Chapter 3. Management's contribution to safety

3.5. Safety is not just a moral duty but also has economic benefits for organizations, especially in the long term. Therefore even the heartless manager is better off managing safety than not managing safety.
3.6. Many companies contract insurance to offset the potential financial consequences of accidents. However, there are also many uninsured costs that managers should be aware of when contemplating trade-offs between safety and production.
3.7. Typically, the people who are in the best position to introduce changes to manage risks appropriately are those in management positions. This is a compelling reason for managers to play an active role in safety management.
3.9. Management's most obvious contribution to safety rests on the allocation of resources to safety.
3.10. Another contribution is the implementation of a comprehensive safety programme across different operations (e.g. flight operations, ramp, maintenance, etc.) to be managed by quality control departments (which are relatively independent from, and free from conflicts of interest with production departments).
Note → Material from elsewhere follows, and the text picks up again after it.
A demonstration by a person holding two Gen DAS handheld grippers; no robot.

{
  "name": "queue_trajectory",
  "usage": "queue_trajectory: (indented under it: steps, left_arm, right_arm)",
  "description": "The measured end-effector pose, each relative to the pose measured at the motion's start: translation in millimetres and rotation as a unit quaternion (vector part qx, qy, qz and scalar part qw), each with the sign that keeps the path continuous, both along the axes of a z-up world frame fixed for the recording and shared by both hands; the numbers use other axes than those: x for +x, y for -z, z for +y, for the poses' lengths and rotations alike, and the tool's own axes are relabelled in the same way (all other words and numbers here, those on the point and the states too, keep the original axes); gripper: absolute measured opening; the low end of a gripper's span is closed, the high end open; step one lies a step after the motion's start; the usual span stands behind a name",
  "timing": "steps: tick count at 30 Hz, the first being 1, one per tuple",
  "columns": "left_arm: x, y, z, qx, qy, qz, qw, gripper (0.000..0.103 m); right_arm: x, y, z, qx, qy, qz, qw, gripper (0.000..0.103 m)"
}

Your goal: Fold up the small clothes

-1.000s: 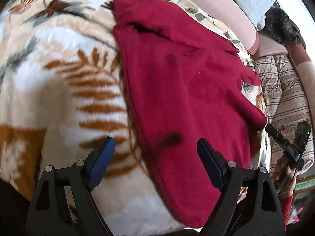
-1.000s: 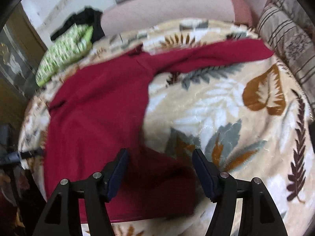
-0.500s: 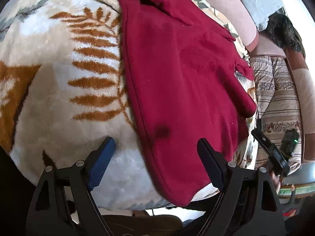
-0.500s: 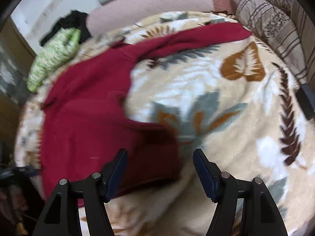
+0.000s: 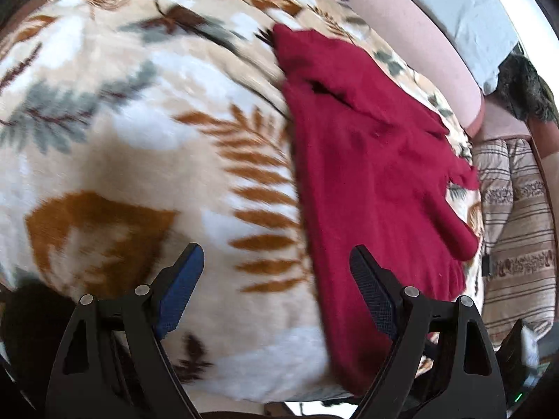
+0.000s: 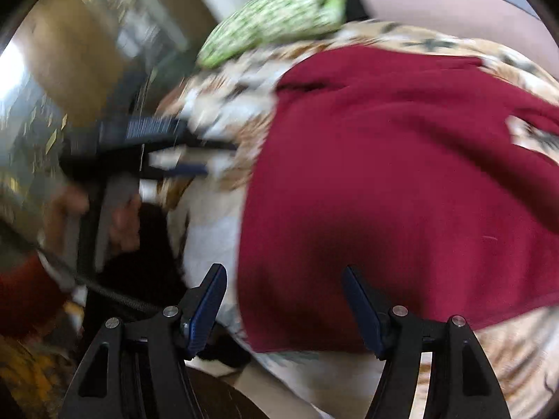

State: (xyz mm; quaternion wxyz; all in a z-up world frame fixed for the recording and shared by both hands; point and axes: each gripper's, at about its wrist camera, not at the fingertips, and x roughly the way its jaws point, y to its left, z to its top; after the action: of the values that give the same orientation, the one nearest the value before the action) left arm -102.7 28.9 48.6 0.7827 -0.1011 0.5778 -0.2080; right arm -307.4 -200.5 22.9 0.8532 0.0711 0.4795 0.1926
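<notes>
A dark red garment (image 5: 377, 181) lies spread flat on a leaf-patterned blanket (image 5: 139, 160), filling the right half of the left wrist frame. The left gripper (image 5: 276, 289) hovers at the bottom centre, jaws wide apart and empty. In the blurred right wrist view, the right gripper (image 6: 284, 305) hangs over the garment's lower edge, jaws apart, gripping nothing.
</notes>
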Motion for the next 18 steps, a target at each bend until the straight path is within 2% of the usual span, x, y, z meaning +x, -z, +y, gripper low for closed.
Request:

As part of this programme, safety feedback systems are also required for reporting active risks and hazards, auditing the organization to uncover latent failures and dissemination of information throughout the industry.
3.11. A third management contribution to safety is the development of, implementation of, and adherence to, standardized operating procedures (SOPs).
3.16. A fourth management contribution to safety is to set up a feedback and trend monitoring system for the organization. This system should cover not only accidents and incidents but should also be able to capture active failures at operational levels and latent failures at line management levels.
3.17. A fifth management contribution to safety is to implement a risk management process, normally based on the following four steps:
3.18. Step 1: Accurately assess hazards. For example, assess hazards in terms of their probability of occurrence, severity and exposure. Step 2: Assess the risk involved (against the risk the organization is willing to accept). Step 3: Eliminate those hazards that can be eliminated. Step 4: When hazards cannot be eliminated, reduce them (e.g. reduce their probability of occurrence, reduce the severity of their consequences or develop means for safely coping with hazards).
3.19. Risk assessments are a very subjective judgment, made in a social and legal context, and as such are subject to various socio-cultural variables. However, when the risks are unacceptable, canceling operations may be the best option (at least in the short term). In the long term, structural and cultural changes within the organization would be necessary before the operation can resume.

References
1. DEGANI A & E WIENER (1991). Philosophy, policies, procedures and practices: the four P's of flight deck operations. Proceedings of the Sixth International Symposium on Aviation Psychology, Columbus (Ohio, USA), 1991.
2. ICAO - INTERNATIONAL CIVIL AVIATION ORGANIZATION (1993). Human factors digest no 10. Human factors, management and organization. Circular 247-AN/148. ICAO (Montreal, Canada), 1994.
3. REASON James (1990). Human error. Cambridge University Press (UK), 1990.
+++ Footnotes +++
4. Also known as the "Swiss Cheese Model".
5. This number corresponds to the paragraph number in the ICAO circular. Missing paragraphs deal with examples and other information deemed not necessary for a synopsis.

Want to know more?

ICAO Human Factors Digest No 10
ICAO - INTERNATIONAL CIVIL AVIATION ORGANIZATION (1993). Human factors digest no 10. Human factors, management and organization. Circular 247-AN/148. ICAO (Montreal, Canada), 1994.

Editor

Jose D PEREZGONZALEZ (2009). School of Aviation, Massey University, New Zealand (JDPerezgonzalezJDPerezgonzalez).

Peer-reviewers

Melissa J PERRY (2009). School of Aviation, Massey University, New Zealand (MJPerryMJPerry).
David RAE (2009). School of Aviation, Massey University, New Zealand (DJ-RaeDJ-Rae).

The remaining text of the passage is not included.